**Work to be completed**: Write each line exactly as it stands, from the line containing "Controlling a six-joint" through the end of the data.

Given records Block Start

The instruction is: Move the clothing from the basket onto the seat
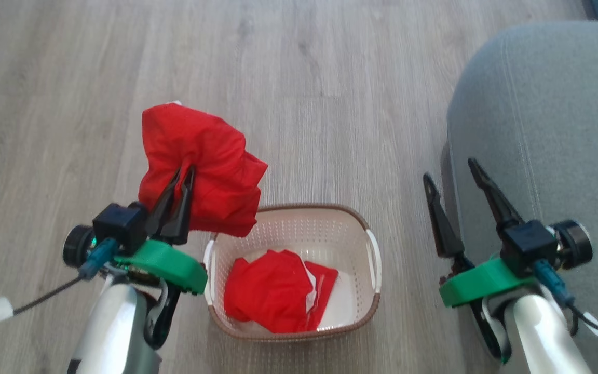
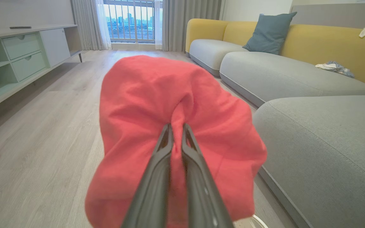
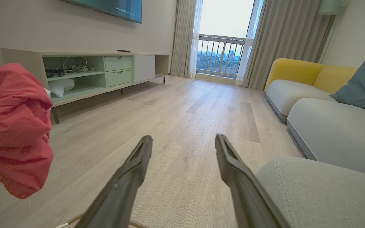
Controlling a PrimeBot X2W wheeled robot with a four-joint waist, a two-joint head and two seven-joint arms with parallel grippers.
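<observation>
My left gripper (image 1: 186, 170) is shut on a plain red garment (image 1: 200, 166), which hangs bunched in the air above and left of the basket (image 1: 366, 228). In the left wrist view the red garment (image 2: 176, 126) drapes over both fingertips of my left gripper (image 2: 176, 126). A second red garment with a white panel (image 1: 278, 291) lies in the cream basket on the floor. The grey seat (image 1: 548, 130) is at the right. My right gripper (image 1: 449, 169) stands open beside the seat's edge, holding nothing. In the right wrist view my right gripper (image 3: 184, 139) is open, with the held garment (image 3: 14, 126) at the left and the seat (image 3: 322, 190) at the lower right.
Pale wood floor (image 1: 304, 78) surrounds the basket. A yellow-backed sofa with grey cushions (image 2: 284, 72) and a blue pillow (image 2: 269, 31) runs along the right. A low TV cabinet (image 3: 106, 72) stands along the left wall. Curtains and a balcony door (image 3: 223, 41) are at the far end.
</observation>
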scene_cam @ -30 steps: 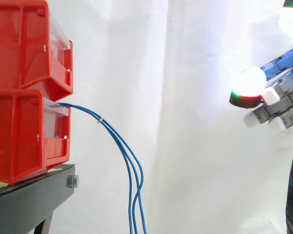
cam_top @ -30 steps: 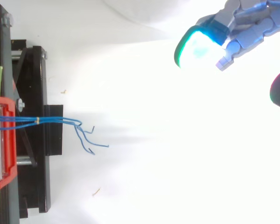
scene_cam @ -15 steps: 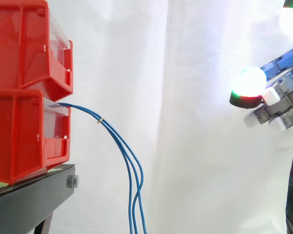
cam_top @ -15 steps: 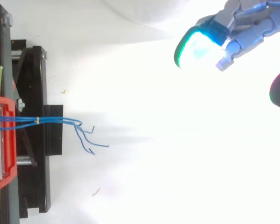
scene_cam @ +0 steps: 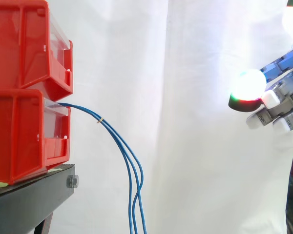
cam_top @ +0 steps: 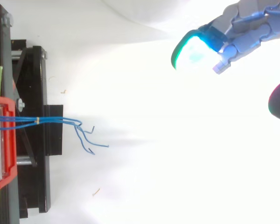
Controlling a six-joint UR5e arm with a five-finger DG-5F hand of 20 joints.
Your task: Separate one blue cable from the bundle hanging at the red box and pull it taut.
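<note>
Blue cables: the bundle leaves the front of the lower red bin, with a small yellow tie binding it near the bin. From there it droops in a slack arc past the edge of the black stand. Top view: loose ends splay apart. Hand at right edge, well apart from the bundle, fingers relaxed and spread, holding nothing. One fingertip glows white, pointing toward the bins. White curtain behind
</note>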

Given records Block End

**Result of the exercise**:
Controlling a six-joint UR5e arm with a five-finger DG-5F hand of 20 joints.
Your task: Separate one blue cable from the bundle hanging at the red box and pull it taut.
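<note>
Blue cables: the bundle leaves the front of the lower red bin, with a small yellow tie binding it near the bin. From there it droops in a slack arc past the edge of the black stand. Top view: loose ends splay apart. Hand at right edge, well apart from the bundle, fingers relaxed and spread, holding nothing. One fingertip glows white, pointing toward the bins. White curtain behind
</note>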

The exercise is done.